Dans le dernier numéro de la revue Futuribles, Jean-Jacques Salomon (professeur honoraire au Conservatoire National des Arts et Métiers, auteur de « Survivre à la Science; une certaine idée du futur » chez Albin Michel), publie un article intitulé: « L’assassinat des universités françaises ». Sous ce titre provocateur, on trouve des éléments de réflexion bien intéressants pour nos universités de la Communauté française de Belgique, même si comparaison n’est pas raison…

J-J. Salomon s’inquiète du mauvais classement des universités françaises selon l’université Jiao Tong de Shanghai ou le Times Higher Education Supplement (THES).
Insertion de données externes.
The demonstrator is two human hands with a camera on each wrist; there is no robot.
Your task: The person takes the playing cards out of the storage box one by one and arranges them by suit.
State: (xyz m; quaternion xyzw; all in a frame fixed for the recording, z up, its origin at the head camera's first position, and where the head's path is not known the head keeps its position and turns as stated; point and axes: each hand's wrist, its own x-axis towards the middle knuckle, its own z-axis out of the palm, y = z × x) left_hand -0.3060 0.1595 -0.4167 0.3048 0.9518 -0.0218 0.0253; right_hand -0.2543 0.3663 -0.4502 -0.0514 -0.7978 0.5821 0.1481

Il attribue ce mauvais résultat au fait qu’en France, les structures d’excellence en recherche sont distinctes de l’université et que les grandes écoles côtoient les universités mais en sont indépendantes.
On ne peut certes extrapoler ces caractéristiques à nos institutions.
Toutefois, pour lui, si la dégradation des universités françaises est incontestable, elle n’est pas due exclusivement à une insuffisance de financement. Selon lui, elle est imputable à quelques éléments qui bloquent l’évolution des universités:
1. leur manque d’autonomie,
2. le mode d’affectation des crédits,
3. le statut de fonctionnaire des chercheurs,
4. le centralisme d’État,
5. la multiplication des universités,
6. l’augmentation considérable du nombre d’étudiants, sans que les moyens d’encadrement n’y soient ajustés, « résultant d’une pseudo-démocratisation de l’enseignement secondaire et de la priorité accordée en France aux filières d’enseignement long plutôt qu’aux enseignements professionnels et techniques excessivement méprisés. L’objectif d’amener 80 % d’une génération au niveau du baccalauréat est profondément démagogique et trompeur, d’abord, en raison du nombre de jeunes sortant du système éducatif sans diplôme ni formation, ensuite parce que cela n’empêche pas les meilleurs de s’orienter vers les établissements d’enseignement supérieur de haut niveau, enfin parce que tous les autres se trouvent orientés dans des universités qui n’ont en réalité pas les moyens de les accueillir convenablement, a fortiori d’amener tout le monde au niveau d’excellence auquel seule une dizaine d’universités pourraient prétendre ».

Là, par contre, nous pouvons établir des comparaisons en reconnaissant que le centralisme est moins marqué chez nous, mais en admettant que pour ce qui est des autres points, nous avons intérêt à nous interroger sérieusement.

Quel remède prescrit-il ?
« Conférer aux universités une autonomie suffisante pour qu’elles puissent choisir leurs étudiants, leurs professeurs, leurs administrateurs, leurs droits d’inscription, leurs orientations, leurs programmes… »

Qu’en est-il chez nous ?
Nous ne choisissons pas nos étudiants, il est vrai. Nous sommes loin du système maintenant appliqué chez nos voisins de l’Université de Maastricht, qui sélectionnent leurs étudiants par un système de « matching ». Un interrogatoire amène à déterminer l’adéquation de l’étudiant à l’Université, en d’autres termes, « l’étudiant convient-il bien à l’Institution ? ». J’imagine mal une telle approche chez nous.
Nous choisissons nos professeurs et même si ils doivent être confirmés par le Ministre de tutelle, il est rarissime que ce choix soit contesté. Il en est de même pour nos administrateurs (au sens large), élus par leurs corps, seul les extérieurs étant désignés par des instances hors de notre contrôle.
Nous n’avons pratiquement aucun contrôle sur l’établissement des droits d’inscription (si ce n’est à la baisse!) et toutes les institutions universitaires pratiquent les mêmes tarifs, par ailleurs très réduits en comparaison avec les autres pays.
Quant aux orientations et aux programmes, nous sommes plus que jamais, depuis 2004, dépourvus de toute autonomie à cet égard.
Pour le reste, l’inquiétude concernant la multiplication des universités et la massification des effectifs étudiants devrait nous alarmer également.

L’analyse de J-J. Salomon à propos de l’assassinat des universités françaises s’applique donc, sinon complètement, en tout cas assez largement aux nôtres et son cri d’alarme devrait nous interpeller sérieusement.